» **Problem details**
Copy exactly, please, the lines of the data from its start through the line containing "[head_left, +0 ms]".

» **Exercise data**
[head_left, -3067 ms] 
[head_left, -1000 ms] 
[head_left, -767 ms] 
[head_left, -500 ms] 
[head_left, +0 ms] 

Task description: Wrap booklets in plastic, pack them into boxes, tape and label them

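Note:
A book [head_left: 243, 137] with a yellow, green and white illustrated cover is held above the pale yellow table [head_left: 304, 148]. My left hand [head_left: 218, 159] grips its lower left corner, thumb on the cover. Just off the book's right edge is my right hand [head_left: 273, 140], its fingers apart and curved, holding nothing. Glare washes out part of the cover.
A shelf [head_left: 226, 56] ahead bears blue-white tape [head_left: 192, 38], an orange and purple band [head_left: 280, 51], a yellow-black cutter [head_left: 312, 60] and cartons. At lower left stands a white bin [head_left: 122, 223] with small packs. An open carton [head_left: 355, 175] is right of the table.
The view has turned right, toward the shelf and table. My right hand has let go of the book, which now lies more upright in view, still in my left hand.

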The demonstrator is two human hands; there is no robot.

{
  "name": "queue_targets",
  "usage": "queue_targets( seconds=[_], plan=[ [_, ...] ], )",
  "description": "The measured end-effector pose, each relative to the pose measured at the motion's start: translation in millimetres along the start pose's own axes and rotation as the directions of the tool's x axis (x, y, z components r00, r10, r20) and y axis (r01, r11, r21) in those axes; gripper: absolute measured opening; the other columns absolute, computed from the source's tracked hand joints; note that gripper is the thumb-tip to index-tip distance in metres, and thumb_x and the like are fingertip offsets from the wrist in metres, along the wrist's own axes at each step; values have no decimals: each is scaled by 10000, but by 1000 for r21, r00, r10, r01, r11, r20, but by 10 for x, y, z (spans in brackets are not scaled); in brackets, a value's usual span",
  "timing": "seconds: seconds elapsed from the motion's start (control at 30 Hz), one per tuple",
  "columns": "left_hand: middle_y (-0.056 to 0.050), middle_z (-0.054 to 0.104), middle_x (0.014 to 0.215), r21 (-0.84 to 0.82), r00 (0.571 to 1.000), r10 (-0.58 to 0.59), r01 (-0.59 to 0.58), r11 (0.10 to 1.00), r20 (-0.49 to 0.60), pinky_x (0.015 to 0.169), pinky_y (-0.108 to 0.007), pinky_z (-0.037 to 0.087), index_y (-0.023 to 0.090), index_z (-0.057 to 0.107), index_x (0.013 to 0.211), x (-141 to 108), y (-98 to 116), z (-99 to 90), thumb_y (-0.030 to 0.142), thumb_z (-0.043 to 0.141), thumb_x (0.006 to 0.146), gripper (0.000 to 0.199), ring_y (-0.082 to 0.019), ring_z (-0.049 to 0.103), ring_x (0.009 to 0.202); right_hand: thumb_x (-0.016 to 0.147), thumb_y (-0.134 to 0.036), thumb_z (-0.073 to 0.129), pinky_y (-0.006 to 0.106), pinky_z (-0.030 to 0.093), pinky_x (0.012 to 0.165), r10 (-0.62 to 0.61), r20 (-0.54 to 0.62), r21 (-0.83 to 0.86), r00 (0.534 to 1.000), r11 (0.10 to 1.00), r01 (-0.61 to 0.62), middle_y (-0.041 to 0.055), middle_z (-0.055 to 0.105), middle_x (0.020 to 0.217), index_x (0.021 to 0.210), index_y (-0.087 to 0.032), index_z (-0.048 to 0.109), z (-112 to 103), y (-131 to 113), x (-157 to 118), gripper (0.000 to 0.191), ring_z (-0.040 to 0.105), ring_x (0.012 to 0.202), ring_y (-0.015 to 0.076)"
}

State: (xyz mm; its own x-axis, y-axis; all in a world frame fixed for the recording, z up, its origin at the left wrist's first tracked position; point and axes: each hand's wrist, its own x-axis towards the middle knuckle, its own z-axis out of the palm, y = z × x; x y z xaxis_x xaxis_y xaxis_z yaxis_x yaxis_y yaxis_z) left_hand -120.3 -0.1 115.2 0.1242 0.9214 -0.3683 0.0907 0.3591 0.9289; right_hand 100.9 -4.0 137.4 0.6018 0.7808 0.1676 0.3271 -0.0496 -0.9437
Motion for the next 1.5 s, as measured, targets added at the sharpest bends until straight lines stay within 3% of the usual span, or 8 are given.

» **Result below**
[head_left, -3067 ms] 
[head_left, -1000 ms] 
[head_left, -767 ms] 
[head_left, -500 ms] 
[head_left, +0 ms] 

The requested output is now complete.